A boycott could dramatically affect the lucrative film industry in the state, in the hope that this would lead to the repeal of the law. But not all pro-choice leaders are in favor of the boycott. Democrat Stacey Abrams, who came within a hair’s breadth of winning last November’s gubernatorial race in Georgia, opposes the boycott, in spite of supporting their goals. She says that a boycott would unfairly hurt workers in the state.

Major Hollywood Studios Not Yet Joining the Boycott


So far, the boycott has had a limited effect in Georgia. While 3 independent film production companies have announced that they will not work in the state while the abortion ban is in effect, they have not as of now been joined by major Hollywood production companies.

These companies say that they will continue to film in the state despite the fact that 50 leading actors signed a letter before the bill was enacted that indicated that they would try to stop film production in the state if the bill was passed.

Boycotts of Similar Laws Have Worked


This is not the first time that businesses and celebrities have used the power of a boycott to try to change laws that they found unjust. Back in 2016, in nearby North Carolina, the state passed a law that required transgender people to use public bathrooms designated by their original sex. This led to outrage across the country and a boycott ensued.

The boycott led to the cancelation of many major sporting events in the state as well as concerts by top performers such as Bruce Springsteen. A number of large corporations also expressed outrage at the law, and PayPal even canceled its plan to establish operations in the state. Eventually, the boycott worked. The North Carolina legislature changed the law sufficiently to appease the boycotters.

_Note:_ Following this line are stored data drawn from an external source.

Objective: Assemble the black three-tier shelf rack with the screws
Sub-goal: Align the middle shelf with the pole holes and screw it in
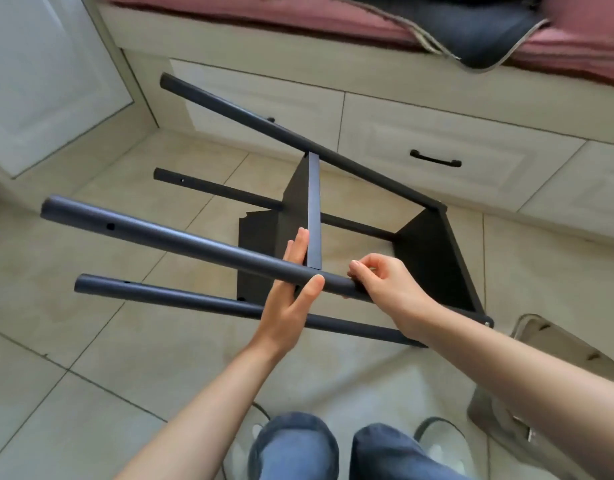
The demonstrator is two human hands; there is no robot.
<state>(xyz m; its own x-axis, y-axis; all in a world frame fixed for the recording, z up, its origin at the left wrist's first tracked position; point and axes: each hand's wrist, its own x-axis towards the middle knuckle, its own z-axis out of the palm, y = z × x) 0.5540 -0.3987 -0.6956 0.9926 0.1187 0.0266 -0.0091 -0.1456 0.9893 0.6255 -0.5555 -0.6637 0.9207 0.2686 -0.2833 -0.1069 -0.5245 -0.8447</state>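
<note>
Black shelf rack lay tipped on its side over the tiled floor, held up off it in front of the knees. Four round poles ran out leftward, free ends unsupported: top pole, far lower pole, near upper pole and near lower pole. Two panels fixed so far: the end shelf at the right, and the middle shelf seen edge-on (pale lip facing the camera). Left hand open, fingers straight and laid flat against the middle shelf's near edge, thumb resting across the near upper pole. Right hand curled over the same pole just right of the middle shelf, fingertips pinched together on top of it; whether a screw sat between them, impossible to tell. Small holes visible near the free ends of the near poles. Bare floor to the left and below the pole ends, plenty of open room there. Tighter on the far side: drawer fronts of the bed base close behind the top pole, with a pink mattress and dark cloth above. Clear stool at the right, near the end shelf's lower corner.
</note>
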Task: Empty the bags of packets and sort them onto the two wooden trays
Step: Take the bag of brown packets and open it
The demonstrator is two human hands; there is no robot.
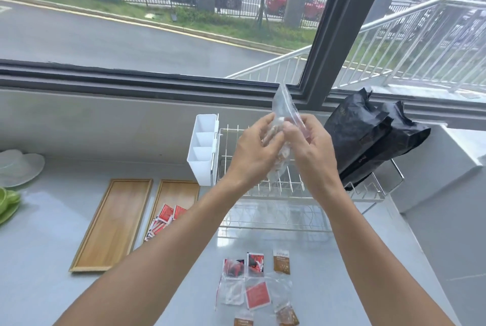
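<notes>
Left hand (253, 152) and right hand (309, 150) both gripped a clear zip bag (285, 107) of brown packets, raised above the wire rack (284, 188); right wooden tray (172, 210) held red packets (164, 216); left wooden tray (113, 225) bare; loose packets (256, 283) and empty bags lay on the counter (39, 273) nearer the person; black bags (368, 138) rested on the rack's right end.

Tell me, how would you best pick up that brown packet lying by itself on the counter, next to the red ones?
Probably from above, pinching its long side edges. The brown packet lies flat on the counter, thin, so nothing sticks up to grab. Its right side is free; a red packet sits close on its left.
</notes>
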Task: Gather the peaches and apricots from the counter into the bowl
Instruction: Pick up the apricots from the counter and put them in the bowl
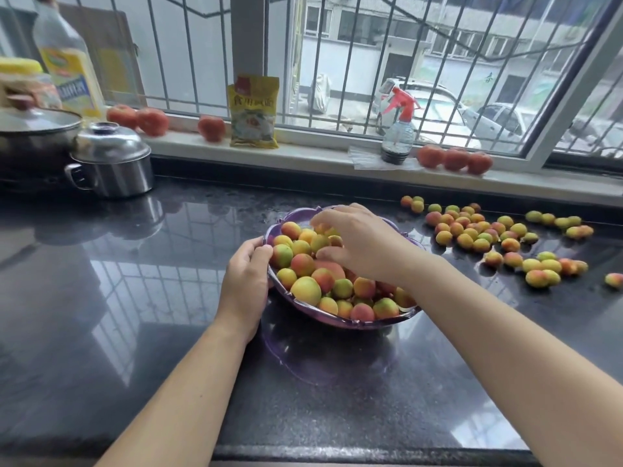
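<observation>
A purple scalloped bowl [371, 323] stands mid-counter, heaped with yellow-orange apricots [305, 290] and a larger pink peach [332, 266]. My left hand [247, 281] grips the bowl's left rim, thumb on the edge. My right hand [364, 244] hovers over the back of the heap, its bent fingers and thumb curled round a few apricots [320, 242]. Several loose apricots [472, 230] lie scattered on the dark counter to the right of the bowl, with one stray apricot [613, 280] at the far right edge.
Red peaches sit on the window sill, at its left [153, 121] and right [455, 159]. A yellow packet [254, 112] and a spray bottle [397, 136] also stand there. A steel lidded pot [113, 160], a pan [37, 136] and an oil bottle [67, 59] occupy the back left.
</observation>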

A similar situation occurred in Indiana. After the state passed the Religious Freedom Restoration Act, which many felt was anti-gay, a similar group of forces that came out against the North Carolina bill arrayed itself against the Indiana law. Businesses canceled conventions there and threatened to halt plans to expand operations in the state. Like in North Carolina, eventually the Indiana state legislature changed the law to make it more amenable to those protesting it.

All this is what gives those who are now boycotting Georgia hope that they can have similar success.

Backlash to the Georgia Boycott


In November of 2018, Brian Kemp won the governor’s race by a razor’s margin over Stacey Abrams, in an election that many felt was blemished by accusations of minority voter suppression. The boycott calls came soon after the election, based on the fear that the governor-elect would sign the heartbeat bill that was then making its way through the state legislature.

But Abrams herself has come out against the boycott. She believes that a boycott would not hurt those who made the law, but instead it would hurt ordinary Georgians. She has directly appealed to Hollywood to abandon their boycott effort and focus their efforts on Fair Fight Georgia, which is a nonprofit organization that she has started to support voting rights in the state.

Some women in the state’s film industry have also come out against the boycott. Rachelle Morgan, who is a local film industry worker, says that she is against the heartbeat law but she believes that a boycott would hurt her and her family even though they did nothing to put the law into effect. Other female film workers in the state have expressed similar views.

Without the support of people like Abrams and Morgan, it is unclear at the moment whether the boycott of Georgia will have the same effect as the ones in North Carolina and Indiana.